## AIM OF THE TASK
Return exactly the lines below, starting with the one that has "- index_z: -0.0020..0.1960" and going on through the one that has "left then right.".

## INFORMATION PROVIDED

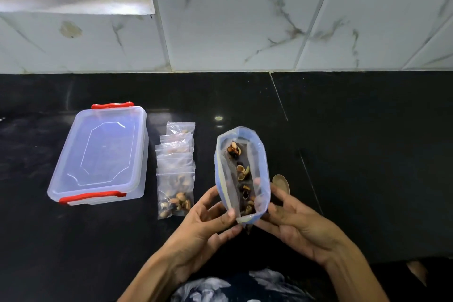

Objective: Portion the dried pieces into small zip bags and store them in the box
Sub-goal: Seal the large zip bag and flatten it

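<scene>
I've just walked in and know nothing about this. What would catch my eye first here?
Most likely the big blue-edged bag held open at centre by the left hand and right hand, with dried pieces scattered inside. Left of it, a row of small zip bags lies on the black counter, the nearest one visibly filled. Further left sits a clear box, its lid on, with red clips.
</scene>
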`<control>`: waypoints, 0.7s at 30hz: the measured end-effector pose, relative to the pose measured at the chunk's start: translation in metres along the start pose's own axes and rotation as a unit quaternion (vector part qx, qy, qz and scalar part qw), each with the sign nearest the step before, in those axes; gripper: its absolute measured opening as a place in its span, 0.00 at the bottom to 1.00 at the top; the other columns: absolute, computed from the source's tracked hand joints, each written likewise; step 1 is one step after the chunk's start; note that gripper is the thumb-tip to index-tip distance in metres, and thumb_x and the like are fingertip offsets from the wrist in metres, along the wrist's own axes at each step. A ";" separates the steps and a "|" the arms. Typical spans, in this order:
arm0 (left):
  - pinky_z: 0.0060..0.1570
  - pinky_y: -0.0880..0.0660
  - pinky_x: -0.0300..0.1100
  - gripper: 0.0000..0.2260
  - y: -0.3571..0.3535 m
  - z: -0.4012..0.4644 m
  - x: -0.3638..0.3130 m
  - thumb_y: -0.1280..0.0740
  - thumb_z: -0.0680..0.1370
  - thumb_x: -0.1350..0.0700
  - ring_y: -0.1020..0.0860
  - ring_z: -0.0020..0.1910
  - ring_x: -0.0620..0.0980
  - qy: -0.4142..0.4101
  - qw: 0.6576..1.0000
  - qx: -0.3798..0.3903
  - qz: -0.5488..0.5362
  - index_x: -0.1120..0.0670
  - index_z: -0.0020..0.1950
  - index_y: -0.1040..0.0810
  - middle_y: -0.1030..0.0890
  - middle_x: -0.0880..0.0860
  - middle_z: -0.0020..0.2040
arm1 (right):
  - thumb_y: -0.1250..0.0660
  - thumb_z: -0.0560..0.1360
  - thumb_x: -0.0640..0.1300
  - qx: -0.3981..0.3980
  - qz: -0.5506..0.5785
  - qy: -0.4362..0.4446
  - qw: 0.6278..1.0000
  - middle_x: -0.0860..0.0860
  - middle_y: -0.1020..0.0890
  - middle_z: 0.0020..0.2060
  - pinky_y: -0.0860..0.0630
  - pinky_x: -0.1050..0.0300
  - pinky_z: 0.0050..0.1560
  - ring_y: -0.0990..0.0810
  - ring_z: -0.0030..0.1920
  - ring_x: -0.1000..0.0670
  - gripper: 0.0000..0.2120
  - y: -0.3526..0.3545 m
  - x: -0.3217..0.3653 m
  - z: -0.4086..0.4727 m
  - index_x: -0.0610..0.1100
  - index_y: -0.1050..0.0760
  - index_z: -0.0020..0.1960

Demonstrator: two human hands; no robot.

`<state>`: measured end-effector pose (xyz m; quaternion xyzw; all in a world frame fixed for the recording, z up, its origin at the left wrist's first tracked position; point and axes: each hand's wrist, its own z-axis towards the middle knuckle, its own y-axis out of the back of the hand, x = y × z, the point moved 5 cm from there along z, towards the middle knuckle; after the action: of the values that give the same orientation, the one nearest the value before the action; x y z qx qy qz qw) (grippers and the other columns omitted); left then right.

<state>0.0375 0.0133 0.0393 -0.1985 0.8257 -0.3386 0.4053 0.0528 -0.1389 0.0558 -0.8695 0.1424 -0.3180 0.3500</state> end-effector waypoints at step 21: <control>0.34 0.19 0.42 0.09 0.005 -0.015 0.003 0.27 0.70 0.63 0.19 0.33 0.51 -0.072 0.962 -0.232 0.128 0.59 0.46 0.24 0.18 0.59 0.41 | 0.28 0.69 0.32 -0.287 -0.233 0.173 0.913 0.45 0.20 0.36 0.25 0.62 0.28 0.19 0.33 0.50 0.20 0.016 -0.018 0.001 0.44 0.26 0.58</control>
<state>0.0233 0.0208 0.0401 -0.2037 0.8688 -0.0676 0.4463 0.0389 -0.1411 0.0362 -0.8724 0.0792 -0.4815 -0.0286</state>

## EXERCISE OUTPUT
  - index_z: -0.0020..0.1960

Demonstrator: two human hands; no robot.

`<state>`: measured end-effector pose (xyz m; quaternion xyzw; all in a world frame fixed for the recording, z up, its origin at the left wrist's first tracked position; point and axes: each hand's wrist, its own z-axis towards the middle knuckle, its own y-axis out of the back of the hand, x = y × z, the point moved 5 cm from there along z, towards the middle knuckle; after the action: of the values that give the same orientation, the one nearest the value before the action; x y z qx qy qz qw) (grippers and the other columns omitted); left then right.

Work on this exercise is now finished.